By granting greater liberties and more access to wealth to poor whites, the ruling class passed on a feeling of superiority over blacks (although their access to suffrage was far from universal and they remained distinctly poor). Suddenly the rhetoric of racial superiority was more tangible, and the masses which might have overthrown the new American capitalist elite were divided and neutralised.
Zimmerman’s hispanic identity should not cause confusion. This is absolutely about race.
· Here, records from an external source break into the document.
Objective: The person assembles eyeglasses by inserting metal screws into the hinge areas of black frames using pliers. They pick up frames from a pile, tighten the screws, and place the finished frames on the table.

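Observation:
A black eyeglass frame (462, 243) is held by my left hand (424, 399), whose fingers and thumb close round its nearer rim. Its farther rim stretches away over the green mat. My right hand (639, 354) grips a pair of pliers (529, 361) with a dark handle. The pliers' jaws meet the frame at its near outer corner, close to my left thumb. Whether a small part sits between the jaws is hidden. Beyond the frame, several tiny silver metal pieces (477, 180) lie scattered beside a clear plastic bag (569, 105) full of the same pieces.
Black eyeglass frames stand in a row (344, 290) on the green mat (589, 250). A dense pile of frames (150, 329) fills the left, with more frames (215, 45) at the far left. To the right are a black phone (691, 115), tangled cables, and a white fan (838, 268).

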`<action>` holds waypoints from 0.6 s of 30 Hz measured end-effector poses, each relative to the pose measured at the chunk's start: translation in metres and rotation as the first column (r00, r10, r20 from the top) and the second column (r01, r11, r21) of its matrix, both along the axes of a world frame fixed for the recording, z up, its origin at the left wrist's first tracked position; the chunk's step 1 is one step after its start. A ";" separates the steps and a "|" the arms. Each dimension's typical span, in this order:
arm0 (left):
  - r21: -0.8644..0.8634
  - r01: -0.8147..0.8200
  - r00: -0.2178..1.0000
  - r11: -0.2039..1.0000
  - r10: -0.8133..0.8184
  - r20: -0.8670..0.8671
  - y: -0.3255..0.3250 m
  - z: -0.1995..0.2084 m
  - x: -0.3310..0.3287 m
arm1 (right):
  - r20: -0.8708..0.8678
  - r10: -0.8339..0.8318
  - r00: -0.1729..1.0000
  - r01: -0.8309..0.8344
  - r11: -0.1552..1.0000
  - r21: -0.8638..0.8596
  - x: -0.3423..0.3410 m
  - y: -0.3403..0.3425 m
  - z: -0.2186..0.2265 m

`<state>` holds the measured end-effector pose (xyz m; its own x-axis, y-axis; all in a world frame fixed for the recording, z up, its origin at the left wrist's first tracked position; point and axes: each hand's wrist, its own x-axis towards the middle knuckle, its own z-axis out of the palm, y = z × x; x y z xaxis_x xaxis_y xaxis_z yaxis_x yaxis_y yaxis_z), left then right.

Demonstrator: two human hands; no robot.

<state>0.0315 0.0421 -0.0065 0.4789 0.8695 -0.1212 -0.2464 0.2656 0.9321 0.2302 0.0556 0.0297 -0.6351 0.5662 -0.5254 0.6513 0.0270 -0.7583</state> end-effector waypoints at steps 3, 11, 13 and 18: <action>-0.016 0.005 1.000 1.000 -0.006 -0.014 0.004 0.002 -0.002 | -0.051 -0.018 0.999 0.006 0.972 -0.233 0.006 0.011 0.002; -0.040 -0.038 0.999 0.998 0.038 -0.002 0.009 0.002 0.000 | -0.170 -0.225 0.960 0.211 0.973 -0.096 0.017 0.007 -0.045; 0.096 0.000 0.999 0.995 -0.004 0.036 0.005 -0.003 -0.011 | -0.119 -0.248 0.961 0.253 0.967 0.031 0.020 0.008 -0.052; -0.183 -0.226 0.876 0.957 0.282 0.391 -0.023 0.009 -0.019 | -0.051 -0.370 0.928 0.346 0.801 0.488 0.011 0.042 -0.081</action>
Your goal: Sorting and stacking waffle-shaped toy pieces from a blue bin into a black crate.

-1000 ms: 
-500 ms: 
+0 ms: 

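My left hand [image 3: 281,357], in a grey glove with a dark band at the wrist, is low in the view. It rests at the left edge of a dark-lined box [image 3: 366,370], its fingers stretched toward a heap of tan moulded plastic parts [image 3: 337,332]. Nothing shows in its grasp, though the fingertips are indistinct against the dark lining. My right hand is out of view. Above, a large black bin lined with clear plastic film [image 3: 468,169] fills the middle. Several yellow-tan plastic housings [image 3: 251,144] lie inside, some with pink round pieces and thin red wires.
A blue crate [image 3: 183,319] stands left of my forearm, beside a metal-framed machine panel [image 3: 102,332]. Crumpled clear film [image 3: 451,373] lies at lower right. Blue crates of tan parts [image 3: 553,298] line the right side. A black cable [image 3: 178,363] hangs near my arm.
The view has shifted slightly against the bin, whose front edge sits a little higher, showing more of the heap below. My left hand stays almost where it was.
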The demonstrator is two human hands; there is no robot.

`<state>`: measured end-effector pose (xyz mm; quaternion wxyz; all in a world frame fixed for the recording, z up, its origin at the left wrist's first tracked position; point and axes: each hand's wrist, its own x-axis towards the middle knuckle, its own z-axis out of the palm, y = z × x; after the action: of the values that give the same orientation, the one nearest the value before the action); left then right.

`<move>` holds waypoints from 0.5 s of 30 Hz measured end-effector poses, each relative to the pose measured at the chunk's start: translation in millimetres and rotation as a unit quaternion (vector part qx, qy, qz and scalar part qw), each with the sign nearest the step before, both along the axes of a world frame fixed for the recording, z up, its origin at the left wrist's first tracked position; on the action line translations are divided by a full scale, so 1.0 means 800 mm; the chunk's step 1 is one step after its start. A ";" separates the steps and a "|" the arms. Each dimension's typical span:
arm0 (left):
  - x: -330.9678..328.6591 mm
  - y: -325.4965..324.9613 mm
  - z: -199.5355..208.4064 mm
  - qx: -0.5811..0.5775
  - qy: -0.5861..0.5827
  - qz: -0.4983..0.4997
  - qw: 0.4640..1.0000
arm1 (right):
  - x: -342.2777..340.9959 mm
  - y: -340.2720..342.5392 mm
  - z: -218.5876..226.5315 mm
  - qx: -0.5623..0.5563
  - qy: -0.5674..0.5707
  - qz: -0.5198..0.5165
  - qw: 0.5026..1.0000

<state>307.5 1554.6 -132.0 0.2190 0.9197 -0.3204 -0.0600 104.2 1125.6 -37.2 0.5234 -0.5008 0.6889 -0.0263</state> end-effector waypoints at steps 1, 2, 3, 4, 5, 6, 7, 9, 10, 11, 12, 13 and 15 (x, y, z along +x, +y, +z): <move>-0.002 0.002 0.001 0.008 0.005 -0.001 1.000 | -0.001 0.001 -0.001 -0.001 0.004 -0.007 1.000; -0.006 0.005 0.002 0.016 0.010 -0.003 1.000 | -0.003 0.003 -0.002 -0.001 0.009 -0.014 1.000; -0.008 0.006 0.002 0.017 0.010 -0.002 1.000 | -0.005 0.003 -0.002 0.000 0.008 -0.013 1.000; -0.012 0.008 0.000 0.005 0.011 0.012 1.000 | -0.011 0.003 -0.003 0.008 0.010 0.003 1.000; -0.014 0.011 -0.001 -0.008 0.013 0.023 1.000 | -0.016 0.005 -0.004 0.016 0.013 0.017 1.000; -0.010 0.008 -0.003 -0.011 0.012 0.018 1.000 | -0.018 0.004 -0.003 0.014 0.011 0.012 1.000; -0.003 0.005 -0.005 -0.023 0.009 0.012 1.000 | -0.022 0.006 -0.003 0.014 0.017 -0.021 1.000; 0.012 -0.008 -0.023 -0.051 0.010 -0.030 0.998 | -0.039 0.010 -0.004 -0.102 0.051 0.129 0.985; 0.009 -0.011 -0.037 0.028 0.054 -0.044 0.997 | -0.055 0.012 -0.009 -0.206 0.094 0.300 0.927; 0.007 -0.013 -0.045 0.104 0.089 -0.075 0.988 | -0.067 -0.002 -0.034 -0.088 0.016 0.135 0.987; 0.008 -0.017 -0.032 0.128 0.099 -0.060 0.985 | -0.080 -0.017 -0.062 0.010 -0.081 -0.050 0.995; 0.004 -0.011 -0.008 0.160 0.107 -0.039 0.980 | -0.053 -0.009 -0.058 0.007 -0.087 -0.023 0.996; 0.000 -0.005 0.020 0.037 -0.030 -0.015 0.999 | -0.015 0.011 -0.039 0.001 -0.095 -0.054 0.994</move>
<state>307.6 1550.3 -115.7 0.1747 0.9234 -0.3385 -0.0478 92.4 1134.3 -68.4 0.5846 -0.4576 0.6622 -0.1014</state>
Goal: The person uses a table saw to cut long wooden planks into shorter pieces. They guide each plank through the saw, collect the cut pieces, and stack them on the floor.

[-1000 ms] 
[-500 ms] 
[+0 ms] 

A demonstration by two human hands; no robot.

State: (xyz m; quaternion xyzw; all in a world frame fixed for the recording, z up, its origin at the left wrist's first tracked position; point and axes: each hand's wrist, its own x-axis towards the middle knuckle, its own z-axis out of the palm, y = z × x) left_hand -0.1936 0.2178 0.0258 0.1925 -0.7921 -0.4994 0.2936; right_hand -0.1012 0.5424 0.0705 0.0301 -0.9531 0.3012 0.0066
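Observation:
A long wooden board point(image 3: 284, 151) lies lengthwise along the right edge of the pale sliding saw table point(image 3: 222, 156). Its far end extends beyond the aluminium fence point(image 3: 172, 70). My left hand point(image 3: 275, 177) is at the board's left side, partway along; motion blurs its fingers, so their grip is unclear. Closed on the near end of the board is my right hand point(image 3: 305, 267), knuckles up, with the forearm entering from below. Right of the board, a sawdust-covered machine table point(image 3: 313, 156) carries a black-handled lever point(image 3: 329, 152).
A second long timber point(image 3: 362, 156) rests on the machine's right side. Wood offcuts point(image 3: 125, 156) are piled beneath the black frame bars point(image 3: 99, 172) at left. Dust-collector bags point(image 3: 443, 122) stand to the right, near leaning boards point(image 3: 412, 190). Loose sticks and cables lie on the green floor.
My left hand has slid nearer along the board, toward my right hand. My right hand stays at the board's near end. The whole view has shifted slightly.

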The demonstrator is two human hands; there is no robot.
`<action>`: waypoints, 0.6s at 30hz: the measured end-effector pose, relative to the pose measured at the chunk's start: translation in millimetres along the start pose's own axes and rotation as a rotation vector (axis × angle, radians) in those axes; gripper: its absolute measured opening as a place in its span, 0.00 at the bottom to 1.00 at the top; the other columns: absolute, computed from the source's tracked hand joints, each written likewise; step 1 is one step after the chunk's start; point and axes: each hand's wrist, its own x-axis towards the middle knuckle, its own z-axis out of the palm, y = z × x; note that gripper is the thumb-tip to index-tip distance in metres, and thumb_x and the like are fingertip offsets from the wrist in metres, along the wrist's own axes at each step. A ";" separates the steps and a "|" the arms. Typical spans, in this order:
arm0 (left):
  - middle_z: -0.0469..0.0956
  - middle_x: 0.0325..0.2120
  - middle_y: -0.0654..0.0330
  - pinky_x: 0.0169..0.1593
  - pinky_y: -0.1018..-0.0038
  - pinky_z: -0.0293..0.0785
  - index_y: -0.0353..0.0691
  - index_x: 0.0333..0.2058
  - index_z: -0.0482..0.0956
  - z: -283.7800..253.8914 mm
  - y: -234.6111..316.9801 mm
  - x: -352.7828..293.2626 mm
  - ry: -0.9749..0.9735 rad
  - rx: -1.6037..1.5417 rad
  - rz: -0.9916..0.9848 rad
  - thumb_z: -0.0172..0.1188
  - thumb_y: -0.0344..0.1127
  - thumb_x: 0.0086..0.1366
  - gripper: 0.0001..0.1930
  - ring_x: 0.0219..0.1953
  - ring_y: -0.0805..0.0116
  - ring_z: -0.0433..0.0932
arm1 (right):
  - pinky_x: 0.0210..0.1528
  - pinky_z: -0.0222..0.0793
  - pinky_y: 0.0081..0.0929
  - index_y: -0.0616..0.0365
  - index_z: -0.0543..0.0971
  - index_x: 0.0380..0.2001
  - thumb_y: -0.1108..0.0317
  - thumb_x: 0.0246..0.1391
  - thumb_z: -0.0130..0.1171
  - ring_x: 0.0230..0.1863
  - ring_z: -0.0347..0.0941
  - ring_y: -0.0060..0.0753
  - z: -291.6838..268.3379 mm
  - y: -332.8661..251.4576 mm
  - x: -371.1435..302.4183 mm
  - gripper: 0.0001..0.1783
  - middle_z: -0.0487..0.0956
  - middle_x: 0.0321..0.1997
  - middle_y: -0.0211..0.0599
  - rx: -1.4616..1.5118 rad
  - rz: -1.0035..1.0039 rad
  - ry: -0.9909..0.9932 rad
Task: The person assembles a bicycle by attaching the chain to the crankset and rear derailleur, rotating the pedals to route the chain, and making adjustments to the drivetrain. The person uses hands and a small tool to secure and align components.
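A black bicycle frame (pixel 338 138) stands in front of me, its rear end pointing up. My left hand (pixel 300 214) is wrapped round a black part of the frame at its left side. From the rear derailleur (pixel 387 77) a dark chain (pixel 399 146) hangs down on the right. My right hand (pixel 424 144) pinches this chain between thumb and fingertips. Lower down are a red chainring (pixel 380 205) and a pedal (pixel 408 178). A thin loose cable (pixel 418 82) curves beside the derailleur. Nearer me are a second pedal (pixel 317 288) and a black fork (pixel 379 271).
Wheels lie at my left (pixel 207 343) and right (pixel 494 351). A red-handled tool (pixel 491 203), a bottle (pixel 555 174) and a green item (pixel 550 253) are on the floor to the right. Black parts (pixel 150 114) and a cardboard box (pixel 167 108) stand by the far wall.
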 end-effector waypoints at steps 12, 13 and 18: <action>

Racism seeps into every segment of life, a tool of the ruling classes to keep us fearful of each other – even when the Other is a boy with a bag of candy – and allows individuals to experience a sense of social legitimacy when defending the normative order.
Stand Your Ground
Under Florida’s “Stand Your Ground” laws, you don’t have to wait around to be attacked in order to act in a way that can be deemed self-defence. Individual citizens can preempt a perceived threat. As we’ve seen, Walking at Night While Black and Male is threatening in a society is based on harsh hierarchies and buttressed by myths of equality.
“That child had every right to do what he was doing, walking home,” said John Guy, a prosecutor in the case. “That child had every right to be afraid of a strange man following him, first in his car and then on foot. And did that child not have the right to defend himself from that strange man?”
Stand Your Ground is all about the freedom to be terrorised no longer, to say enough is enough. Blowing away a burglar or batterer is dramatic, heroic even.
But where is our defence, how do we Stand Our Ground against the subtle, slow drip of teachers quick to exclude you, store detectives who follow you (around the store, certainly, but also sometimes through its doors and down the street), cops who harass and molest, kick and punch, a beauty industry that tells you that, for a price, you can be prettyforablackgirl, a national history that treats you as a problem?
The answer doesn’t lay in entry into the middle class or within the existing lexicon of capitalist legitimacy. We – and I mean We All, maybe even We the People – have interrogate the system in the form of our own fears, anxieties and assumptions, everything that seems like a reflex, anything we’ve been taught is “human nature” asking each one, “Where does this comes from?” and “Who profits when I feel this way?”